Responding to the indictment, Duluth Police Chief Gordon Ramsey said, “I am confident this indictment is a major step in reducing the supply of dangerous, designer drugs to the region. Our community, including families of those impacted by these drugs, as well as businesses in the eastern downtown area, can breathe a little easier today.”

The indictment states that between March 2010 and September 2012, Carlson, Haugen, Gellerman, and Anderson conspired to obtain and sell through LPOE items misbranded as incense, potpourri, bath salts, exotic skin treatments, glass cleaner, watch cleaner, or novelties. The items, purportedly marketed under names such as “No Name,” “Smoking Dragon,” “Role-X Watch Cleaner,” and “Binger,” among others, were, in actuality, “drugs,” as defined by federal law, and, thus, subject to regulation pursuant to the Federal Food and Drug Administration (“FDA”). The indictment alleges that despite false labeling, the items were meant for human consumption, the purpose being to affect bodily function.

The defendants allegedly intended to mislead government authorities with the false labels, which, in addition to suggesting that the products were not drugs, failed to describe package contents accurately, failed to include health warnings regarding use, and failed to identify the manufacturer or distributor of the items. The indictment also states that from March 16, 2010, through September 29, 2012, Carlson and his co-conspirators knowingly caused the introduction of at least 510 packages of misbranded drugs into interstate commerce by ordering them from suppliers in California, Arizona, Wisconsin, Florida, and Pennsylvania, who were paid close to $2 million in exchange for shipping the goods to the LPOE in Duluth.

Among the various charges levied against the defendants, prosecutors alleged violation of the Controlled Substances Analogue Enforcement Act. Congress passed that act in 1986 to prevent drug dealers, underground chemists, and others from evading federal drug laws by manufacturing and distributing substances with molecular structures only slightly modified from those of a controlled substance. The CSAEA criminalizes drugs that have chemical structures similar to a controlled substance if they have similar effects or are represented by their purveyors as having similar effects.

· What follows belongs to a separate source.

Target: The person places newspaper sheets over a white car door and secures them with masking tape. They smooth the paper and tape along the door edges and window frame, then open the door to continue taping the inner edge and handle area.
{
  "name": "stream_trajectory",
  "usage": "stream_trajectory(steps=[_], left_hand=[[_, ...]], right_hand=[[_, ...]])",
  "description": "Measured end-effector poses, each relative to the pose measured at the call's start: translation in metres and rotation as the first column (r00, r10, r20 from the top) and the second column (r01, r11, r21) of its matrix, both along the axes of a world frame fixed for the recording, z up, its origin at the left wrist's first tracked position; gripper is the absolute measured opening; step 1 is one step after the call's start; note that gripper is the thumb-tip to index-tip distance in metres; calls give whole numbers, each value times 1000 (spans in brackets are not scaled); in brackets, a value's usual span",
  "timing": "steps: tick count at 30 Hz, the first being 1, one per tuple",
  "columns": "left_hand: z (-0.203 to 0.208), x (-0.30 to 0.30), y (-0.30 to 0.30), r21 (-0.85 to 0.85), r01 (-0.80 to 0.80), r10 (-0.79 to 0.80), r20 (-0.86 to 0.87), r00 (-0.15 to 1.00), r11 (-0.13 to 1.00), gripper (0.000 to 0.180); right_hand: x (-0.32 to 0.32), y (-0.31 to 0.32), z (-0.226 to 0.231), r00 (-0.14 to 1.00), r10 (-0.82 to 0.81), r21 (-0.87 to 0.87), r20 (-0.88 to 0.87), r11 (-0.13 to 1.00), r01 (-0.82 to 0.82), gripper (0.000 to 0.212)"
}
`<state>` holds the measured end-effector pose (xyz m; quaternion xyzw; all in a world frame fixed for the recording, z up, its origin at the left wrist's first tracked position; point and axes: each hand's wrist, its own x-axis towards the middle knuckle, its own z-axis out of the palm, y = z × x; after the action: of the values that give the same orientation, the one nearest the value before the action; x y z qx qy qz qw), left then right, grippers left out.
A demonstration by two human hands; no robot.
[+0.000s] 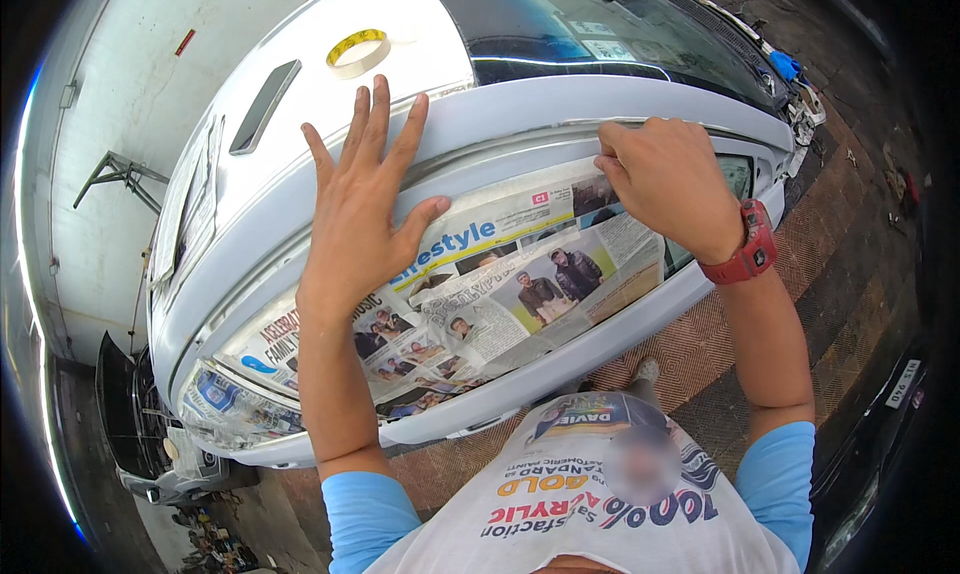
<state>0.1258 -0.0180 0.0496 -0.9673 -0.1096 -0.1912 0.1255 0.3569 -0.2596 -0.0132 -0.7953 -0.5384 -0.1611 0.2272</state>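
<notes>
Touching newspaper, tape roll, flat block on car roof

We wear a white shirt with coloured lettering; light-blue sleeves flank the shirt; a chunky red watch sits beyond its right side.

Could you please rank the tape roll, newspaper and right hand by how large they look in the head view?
Largest to smallest:
1. Newspaper
2. Right hand
3. Tape roll
</notes>
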Motion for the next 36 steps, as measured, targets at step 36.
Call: stream_trajectory(steps=[36], left_hand=[[-7,52,-24,3,164,-163,-90,983,986,93]], right_hand=[[-13,9,-3,995,-6,-32,102,999,9,5]])
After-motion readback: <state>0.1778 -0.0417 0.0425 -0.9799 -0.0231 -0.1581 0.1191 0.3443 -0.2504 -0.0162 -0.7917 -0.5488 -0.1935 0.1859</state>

In addition to the charges already noted, Carlson was charged with two counts of distribution of a controlled substance, one count of possession with the intent to distribute a controlled substance, and 25 counts of engaging in monetary transactions in property derived from a specified unlawful activity.        

If convicted, the defendants in this case face a potential maximum penalty of five years in federal prison for conspiracy to commit offenses against the United States, three years for violating the FDCA, and 20 years for each count of violating the Controlled Substances Act or the CSAEA. In addition, Carlson faces a potential maximum penalty of ten years in prison for each count of engaging in monetary transactions in property derived from a specified unlawful activity.

This case is the result of an investigation by the Duluth Police Department, the Lake Superior Drug and Violent Crime Task Force, the U.S. Food and Drug Administration-Office of Criminal Investigations, the U.S. Drug Enforcement Administration, the Internal Revenue Service-Criminal Investigation Division.  It is being prosecuted by Assistant U.S. Attorneys Surya Saxena and Nate Petterson.

An indictment is a determination by a grand jury that there is probable cause to believe that offenses have been committed by a defendant. A defendant, of course, is presumed innocent until he or she pleads guilty or is proven guilty at trial.